Over the years she has received many awards including Phi Beta Kappa, Durant Scholar, Best Paper, Daughters of the American Revolution Award, Outstanding Young Women of America Award, and Senior Fellow at Harvard University. She has received many honors from the Sikh community for her distinguished scholarship including the Outstanding Accomplishments Award (presented by Sikh Association of Fresno, California), Sewa Award by the Sikh-Canadian Centennial Foundation for Scholarship on Sikhism (Toronto), and Guru Gobind Singh Foundation Lecture and Award (Chandigarh, India).
Nikky Singh holds the Crawford Family Professor of Religious Studies at Colby College, and she is the Chair of the Department of Religious Studies. Her interests focus on poetics and feminist issues.
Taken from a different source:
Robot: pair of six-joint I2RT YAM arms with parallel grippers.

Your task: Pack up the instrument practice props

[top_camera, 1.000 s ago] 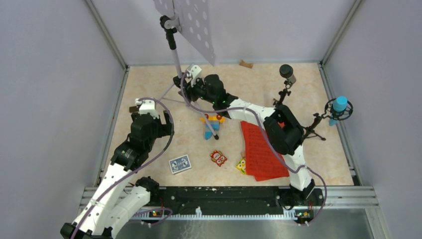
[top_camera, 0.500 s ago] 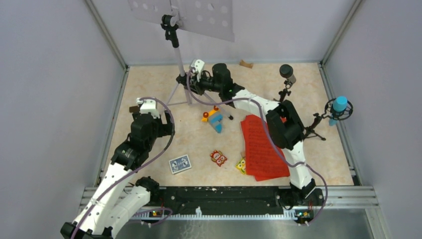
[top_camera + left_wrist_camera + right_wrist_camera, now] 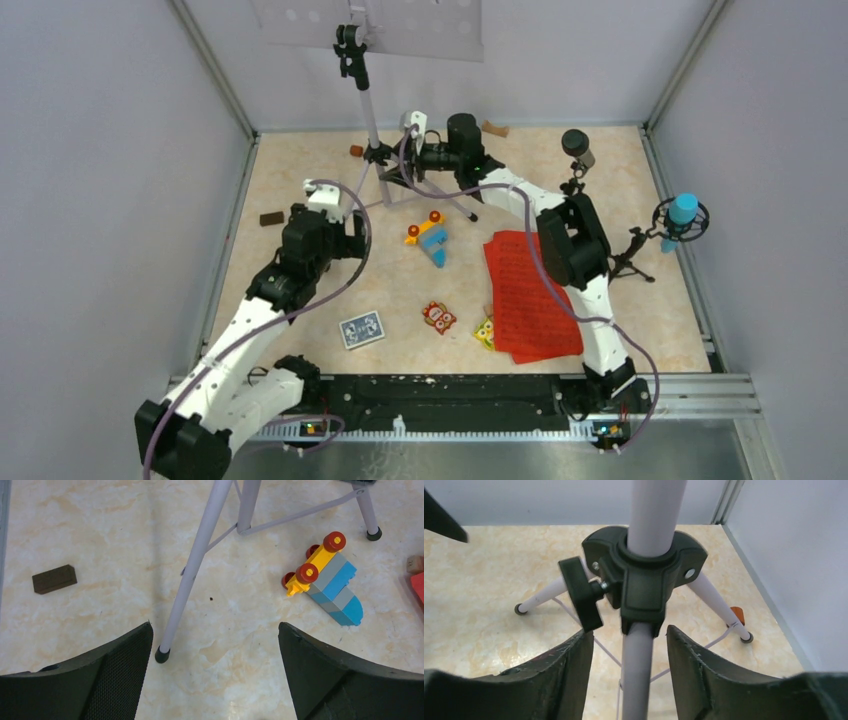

Nikky Singh has published extensively in the field of Sikhism, including The Feminine Principle in the Sikh Vision of the Transcendent (Cambridge: Cambridge University Press, 1993), The Name of My Beloved: Verses of the Sikh Gurus (HarperCollins and Penguin), Metaphysics and Physics of the Guru Granth Sahib (Sterling). Her book on Sikhism was translated into Japanese. She has published over 45 Journal Articles and Chapters in books, and has given over hundred lectures in North America, England, France, India, and Singapore. Her views have also been aired on television and radio in America, Canada, and India.
The Sikh Foundation invited her to do the translation of nitnem and other banis, which was published first by HarperCollins and more recently by Penguin in their Black Classic Series.